#### Aim of the exercise
After reading the entries below, report how many lines have the string "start" in them, giving the number alone.

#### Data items

:::::

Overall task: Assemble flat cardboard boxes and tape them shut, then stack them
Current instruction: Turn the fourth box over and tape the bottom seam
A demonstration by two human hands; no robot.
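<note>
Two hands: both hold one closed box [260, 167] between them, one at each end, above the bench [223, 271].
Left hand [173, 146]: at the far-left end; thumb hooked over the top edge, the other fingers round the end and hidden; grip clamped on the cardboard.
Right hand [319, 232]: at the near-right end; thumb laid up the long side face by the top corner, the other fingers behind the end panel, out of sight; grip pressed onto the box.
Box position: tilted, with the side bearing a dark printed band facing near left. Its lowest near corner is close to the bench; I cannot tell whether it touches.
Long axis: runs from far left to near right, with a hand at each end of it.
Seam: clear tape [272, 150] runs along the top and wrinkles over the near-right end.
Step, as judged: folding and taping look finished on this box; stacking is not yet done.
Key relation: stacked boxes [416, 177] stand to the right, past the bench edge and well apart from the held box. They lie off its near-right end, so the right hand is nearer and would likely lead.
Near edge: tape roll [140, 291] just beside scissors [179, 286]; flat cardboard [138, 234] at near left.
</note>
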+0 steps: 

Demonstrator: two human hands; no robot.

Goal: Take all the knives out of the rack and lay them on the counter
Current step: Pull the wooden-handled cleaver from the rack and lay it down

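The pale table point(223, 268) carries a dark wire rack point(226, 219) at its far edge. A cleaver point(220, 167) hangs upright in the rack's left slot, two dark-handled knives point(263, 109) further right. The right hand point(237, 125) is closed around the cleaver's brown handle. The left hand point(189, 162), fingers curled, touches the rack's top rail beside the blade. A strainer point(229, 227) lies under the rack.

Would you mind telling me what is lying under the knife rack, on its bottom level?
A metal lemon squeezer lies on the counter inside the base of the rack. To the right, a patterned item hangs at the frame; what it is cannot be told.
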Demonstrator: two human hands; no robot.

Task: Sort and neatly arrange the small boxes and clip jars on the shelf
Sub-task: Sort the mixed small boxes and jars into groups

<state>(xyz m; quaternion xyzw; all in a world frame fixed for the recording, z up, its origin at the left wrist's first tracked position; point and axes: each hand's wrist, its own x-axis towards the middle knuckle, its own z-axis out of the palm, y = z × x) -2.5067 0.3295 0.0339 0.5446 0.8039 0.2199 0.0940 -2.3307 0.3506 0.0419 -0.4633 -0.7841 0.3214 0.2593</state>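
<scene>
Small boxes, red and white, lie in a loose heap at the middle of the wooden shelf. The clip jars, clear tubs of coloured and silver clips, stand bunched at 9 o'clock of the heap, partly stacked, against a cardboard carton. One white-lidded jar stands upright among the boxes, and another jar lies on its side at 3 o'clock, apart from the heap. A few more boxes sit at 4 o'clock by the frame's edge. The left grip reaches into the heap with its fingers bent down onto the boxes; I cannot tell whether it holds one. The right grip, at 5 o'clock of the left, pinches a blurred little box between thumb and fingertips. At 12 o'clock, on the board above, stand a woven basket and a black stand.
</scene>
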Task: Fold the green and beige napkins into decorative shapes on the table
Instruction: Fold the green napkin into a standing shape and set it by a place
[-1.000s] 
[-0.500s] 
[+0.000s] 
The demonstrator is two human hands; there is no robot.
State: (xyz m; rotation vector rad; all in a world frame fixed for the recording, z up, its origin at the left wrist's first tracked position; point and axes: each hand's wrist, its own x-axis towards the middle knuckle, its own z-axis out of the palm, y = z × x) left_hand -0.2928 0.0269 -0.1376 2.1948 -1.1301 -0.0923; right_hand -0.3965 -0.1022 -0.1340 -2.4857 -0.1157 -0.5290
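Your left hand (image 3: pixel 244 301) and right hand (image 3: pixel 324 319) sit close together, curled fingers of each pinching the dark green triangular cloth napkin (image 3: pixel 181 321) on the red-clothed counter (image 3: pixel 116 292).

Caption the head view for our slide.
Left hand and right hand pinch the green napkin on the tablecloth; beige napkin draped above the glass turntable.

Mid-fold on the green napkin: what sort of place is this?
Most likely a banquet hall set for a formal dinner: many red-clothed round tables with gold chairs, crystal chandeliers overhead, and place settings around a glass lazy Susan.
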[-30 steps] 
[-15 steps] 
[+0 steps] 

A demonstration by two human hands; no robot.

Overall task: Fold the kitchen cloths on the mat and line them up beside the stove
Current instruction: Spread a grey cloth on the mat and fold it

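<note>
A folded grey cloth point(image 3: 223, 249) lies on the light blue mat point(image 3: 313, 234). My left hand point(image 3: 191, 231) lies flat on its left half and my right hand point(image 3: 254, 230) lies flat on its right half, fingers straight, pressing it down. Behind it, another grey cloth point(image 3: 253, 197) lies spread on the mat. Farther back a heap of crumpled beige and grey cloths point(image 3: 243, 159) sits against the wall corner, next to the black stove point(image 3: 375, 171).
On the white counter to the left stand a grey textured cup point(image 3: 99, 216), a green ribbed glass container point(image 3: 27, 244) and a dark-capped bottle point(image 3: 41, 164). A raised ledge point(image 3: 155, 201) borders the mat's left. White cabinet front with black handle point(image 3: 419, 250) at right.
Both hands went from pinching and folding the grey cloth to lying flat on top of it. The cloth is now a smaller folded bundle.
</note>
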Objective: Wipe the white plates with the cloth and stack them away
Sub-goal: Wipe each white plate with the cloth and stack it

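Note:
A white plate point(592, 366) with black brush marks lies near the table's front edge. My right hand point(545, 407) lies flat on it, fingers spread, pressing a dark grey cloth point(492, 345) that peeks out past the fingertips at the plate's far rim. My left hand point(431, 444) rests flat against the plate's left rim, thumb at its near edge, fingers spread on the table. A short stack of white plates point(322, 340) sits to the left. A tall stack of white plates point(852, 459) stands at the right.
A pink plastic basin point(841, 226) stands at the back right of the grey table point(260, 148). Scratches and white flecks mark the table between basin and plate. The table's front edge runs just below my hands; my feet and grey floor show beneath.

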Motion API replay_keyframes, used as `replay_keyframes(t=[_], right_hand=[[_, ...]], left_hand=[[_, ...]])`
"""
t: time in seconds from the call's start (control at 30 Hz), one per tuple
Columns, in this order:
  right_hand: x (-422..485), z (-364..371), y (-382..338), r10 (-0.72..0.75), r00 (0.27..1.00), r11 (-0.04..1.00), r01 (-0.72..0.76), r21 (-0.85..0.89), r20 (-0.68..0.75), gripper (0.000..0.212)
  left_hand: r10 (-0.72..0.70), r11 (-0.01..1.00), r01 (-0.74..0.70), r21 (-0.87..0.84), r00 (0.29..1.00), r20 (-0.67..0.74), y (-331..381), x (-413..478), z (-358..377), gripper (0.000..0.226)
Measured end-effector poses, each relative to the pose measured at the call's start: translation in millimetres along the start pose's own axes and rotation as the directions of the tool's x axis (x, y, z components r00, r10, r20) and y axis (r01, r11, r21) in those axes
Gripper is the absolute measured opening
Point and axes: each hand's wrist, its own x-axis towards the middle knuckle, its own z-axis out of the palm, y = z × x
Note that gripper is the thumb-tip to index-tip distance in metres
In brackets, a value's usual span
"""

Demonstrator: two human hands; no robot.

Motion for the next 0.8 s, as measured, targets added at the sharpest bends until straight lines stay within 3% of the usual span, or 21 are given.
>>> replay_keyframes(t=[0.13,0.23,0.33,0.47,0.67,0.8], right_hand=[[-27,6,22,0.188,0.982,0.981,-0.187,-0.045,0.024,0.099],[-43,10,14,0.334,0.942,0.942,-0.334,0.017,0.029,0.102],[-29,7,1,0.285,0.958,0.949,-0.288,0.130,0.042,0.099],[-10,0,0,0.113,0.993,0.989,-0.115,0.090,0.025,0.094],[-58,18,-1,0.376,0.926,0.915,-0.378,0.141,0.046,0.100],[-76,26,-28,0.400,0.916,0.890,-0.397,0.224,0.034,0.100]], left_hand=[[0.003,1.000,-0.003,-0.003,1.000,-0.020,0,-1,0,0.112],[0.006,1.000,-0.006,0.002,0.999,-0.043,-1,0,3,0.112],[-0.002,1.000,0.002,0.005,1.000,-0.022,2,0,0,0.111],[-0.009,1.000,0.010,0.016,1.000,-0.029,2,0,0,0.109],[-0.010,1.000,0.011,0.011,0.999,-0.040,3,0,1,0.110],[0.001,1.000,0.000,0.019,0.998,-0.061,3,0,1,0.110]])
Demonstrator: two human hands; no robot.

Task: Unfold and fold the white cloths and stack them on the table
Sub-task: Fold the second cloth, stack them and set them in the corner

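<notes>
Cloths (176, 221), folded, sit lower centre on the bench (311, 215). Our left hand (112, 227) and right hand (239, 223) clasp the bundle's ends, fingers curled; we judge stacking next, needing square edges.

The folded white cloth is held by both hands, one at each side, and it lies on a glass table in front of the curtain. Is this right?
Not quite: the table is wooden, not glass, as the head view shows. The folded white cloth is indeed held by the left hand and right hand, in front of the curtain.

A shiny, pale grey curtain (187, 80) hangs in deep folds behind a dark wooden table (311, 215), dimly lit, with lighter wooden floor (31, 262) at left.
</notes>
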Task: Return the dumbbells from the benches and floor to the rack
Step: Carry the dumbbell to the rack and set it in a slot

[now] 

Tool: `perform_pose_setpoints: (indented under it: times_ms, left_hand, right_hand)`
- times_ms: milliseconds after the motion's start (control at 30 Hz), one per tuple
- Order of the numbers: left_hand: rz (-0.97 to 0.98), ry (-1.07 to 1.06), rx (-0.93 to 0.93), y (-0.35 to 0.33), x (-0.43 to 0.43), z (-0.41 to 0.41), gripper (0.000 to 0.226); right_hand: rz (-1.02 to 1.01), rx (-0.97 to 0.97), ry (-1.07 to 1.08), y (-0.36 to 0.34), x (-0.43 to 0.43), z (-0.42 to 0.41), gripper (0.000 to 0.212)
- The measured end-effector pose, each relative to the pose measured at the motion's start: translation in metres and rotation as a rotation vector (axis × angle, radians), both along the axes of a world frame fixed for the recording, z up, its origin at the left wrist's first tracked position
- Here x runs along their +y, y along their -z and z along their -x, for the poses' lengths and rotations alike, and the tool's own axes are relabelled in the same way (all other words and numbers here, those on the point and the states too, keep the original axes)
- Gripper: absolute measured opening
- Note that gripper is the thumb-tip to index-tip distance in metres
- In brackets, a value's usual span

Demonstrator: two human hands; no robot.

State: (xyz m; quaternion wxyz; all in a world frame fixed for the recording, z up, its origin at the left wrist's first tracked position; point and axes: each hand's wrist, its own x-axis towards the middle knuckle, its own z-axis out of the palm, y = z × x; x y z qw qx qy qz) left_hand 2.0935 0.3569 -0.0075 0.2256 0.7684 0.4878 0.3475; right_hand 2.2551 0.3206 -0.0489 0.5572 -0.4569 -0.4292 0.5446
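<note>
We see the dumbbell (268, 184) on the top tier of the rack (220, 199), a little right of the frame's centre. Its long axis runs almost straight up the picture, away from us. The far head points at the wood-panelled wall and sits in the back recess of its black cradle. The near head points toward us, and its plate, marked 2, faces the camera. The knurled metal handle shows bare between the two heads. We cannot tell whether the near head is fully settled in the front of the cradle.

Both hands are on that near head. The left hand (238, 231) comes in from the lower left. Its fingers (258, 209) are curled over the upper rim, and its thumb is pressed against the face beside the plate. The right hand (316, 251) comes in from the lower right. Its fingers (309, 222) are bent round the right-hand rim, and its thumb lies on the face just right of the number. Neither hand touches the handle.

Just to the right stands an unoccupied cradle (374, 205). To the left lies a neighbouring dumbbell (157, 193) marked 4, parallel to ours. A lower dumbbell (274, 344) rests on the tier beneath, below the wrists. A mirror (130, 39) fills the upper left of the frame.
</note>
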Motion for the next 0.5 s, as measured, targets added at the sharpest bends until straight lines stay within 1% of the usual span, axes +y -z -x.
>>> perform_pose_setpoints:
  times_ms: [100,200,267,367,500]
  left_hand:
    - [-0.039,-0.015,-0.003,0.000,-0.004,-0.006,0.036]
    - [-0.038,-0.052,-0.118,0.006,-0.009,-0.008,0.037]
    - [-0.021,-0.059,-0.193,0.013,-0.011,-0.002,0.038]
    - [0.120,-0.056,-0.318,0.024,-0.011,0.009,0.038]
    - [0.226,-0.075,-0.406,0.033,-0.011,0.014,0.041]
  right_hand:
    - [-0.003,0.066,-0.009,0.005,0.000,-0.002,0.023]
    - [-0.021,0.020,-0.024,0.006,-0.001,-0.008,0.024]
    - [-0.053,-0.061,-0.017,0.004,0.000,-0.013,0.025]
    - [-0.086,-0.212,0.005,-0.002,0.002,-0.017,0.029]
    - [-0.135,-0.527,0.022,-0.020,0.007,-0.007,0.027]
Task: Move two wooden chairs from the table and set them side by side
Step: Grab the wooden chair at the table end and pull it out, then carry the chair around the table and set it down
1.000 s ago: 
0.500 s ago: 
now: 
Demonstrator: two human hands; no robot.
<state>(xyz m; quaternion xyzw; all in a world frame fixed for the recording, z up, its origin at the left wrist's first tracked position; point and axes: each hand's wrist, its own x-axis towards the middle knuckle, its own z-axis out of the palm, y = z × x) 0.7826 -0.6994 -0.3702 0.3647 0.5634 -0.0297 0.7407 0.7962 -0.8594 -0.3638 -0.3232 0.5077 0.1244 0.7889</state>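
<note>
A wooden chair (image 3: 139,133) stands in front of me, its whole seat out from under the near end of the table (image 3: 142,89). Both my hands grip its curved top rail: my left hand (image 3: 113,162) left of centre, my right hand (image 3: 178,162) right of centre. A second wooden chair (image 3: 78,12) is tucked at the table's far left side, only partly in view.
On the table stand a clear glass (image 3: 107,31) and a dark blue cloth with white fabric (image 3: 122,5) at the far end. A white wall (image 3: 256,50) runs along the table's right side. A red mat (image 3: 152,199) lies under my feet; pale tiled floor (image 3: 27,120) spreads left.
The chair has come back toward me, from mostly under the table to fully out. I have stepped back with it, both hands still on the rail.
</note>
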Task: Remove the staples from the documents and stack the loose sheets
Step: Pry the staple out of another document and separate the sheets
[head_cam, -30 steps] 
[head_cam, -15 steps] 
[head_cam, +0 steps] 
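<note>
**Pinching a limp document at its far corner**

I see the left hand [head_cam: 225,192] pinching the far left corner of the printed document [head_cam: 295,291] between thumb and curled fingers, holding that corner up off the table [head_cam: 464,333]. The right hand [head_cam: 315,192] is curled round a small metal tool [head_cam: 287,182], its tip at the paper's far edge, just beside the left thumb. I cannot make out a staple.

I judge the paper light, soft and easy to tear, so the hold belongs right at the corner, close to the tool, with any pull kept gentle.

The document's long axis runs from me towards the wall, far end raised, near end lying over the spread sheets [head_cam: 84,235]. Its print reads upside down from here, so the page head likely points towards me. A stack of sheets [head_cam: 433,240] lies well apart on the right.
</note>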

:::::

#### Written answer
4